You'll first want to change the stream step size and character decoding as Martins explained, which is the only UTF-8-specific change. But you'll also need to change what constitutes valid characters in a name if you want to support Unicode properly, which would be required regardless of whether you're using UTF-8 or another encoding.
Right now we just have [A-Za-Z_] for the initial character in a name and [A-Za-Z0-9_] for subsequent characters. You'll want to change that. There is an official recommendation from the Unicode consortium: http://unicode.org/reports/tr31/#Default_Identifier_Syntax
. If you want to support this specification, you'll need a way to identify Unicode lexical categories as defined in the Unicode Character Database.

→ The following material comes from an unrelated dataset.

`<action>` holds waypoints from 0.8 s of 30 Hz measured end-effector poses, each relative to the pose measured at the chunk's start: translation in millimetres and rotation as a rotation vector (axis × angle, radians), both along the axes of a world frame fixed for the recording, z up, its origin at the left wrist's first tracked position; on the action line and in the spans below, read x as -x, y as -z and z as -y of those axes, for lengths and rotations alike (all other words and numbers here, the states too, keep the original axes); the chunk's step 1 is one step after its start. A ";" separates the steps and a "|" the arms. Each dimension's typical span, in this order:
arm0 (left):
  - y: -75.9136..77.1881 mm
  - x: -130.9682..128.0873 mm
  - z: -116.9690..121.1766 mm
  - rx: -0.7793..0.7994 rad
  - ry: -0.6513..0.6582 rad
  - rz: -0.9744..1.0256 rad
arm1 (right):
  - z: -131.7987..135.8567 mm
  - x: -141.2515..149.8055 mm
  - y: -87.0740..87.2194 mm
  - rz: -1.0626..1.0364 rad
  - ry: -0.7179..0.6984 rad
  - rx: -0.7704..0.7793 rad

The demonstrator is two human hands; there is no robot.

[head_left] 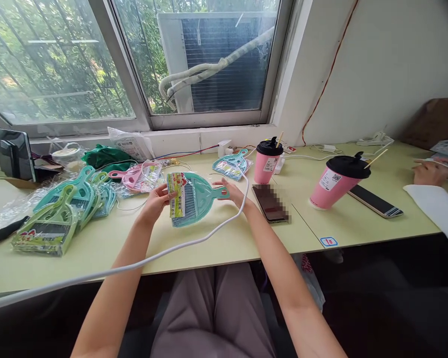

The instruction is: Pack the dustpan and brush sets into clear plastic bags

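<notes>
White cable (pixel 112 271) crosses the foreground; beyond it I hold a teal dustpan-and-brush set (pixel 199 199) above the table (pixel 224 248), my left hand (pixel 155 201) clamped on the brush end, my right hand (pixel 235 193) closed on the handle; card label (pixel 178 196) and clear wrapper (pixel 209 188) are on, the latter seemingly unopened, though glare obscures its edges; packaged green set (pixel 47 231) and pink set (pixel 134 176) lie leftward, both outside my grip.

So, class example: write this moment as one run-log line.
left hand: on label end | right hand: on handle end | held: teal dustpan set | right: pink cup
</notes>
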State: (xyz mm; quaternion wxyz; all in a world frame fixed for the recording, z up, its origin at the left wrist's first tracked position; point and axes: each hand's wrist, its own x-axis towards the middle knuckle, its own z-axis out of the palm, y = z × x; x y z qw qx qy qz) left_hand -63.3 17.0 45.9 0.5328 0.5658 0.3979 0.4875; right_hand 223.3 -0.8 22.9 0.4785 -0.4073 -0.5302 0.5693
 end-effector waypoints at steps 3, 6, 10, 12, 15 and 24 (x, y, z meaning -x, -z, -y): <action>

Unlike with ASCII, you can't recognize characters in such categories with a simple range check and a few equality checks--there are too many disjoint cases. There are various data structures for doing this kind of thing in a way that's efficient in both time and space. If you're interested in this general area, I recommend the book Unicode Demystified, which aside from giving a general introduction to Unicode is the only book I know which has coverage of the lower-level data structures that are typically used, like sparse two-level arrays. The simplest practical thing I can think of would be to store markers in a sorted array which delimit characters which are inside/outside the lexical category and then use bsearch to classify a character based on whether the index returned from bsearch is even or odd. But you'll want to have a simple fast path like our current code for recognizing ASCII identifiers, since that's the common case.
Oh, another thing you'll need for identifiers is Unicode normalization, so that equivalent identifiers (e.g. written with and without combining characters) will be interned to the same string pointer and hence won't be considered distinct by the compiler's symbol table. There are various choices for Unicode normal forms. Python uses NFKC normalization: https://docs.python.org/3.6/refer...lexical_analysis.html#identifiers
. It might be worth looking at CPython's lexer source code to see how it handles all of this stuff, although it mostly just leans on Python's functionality for dealing with the Unicode character database, accessible via the built-in unicodedata module.
You're probably starting to see why I didn't want to cover all of this. :)
Hopefully this gives you some pointers to get started, if I didn't scare you off. In particular, I really recommend Unicode Demystified. Doing a proper job with localization isn't just a matter of knowing a few technical tricks but requires an understanding of the broader context. Good luck!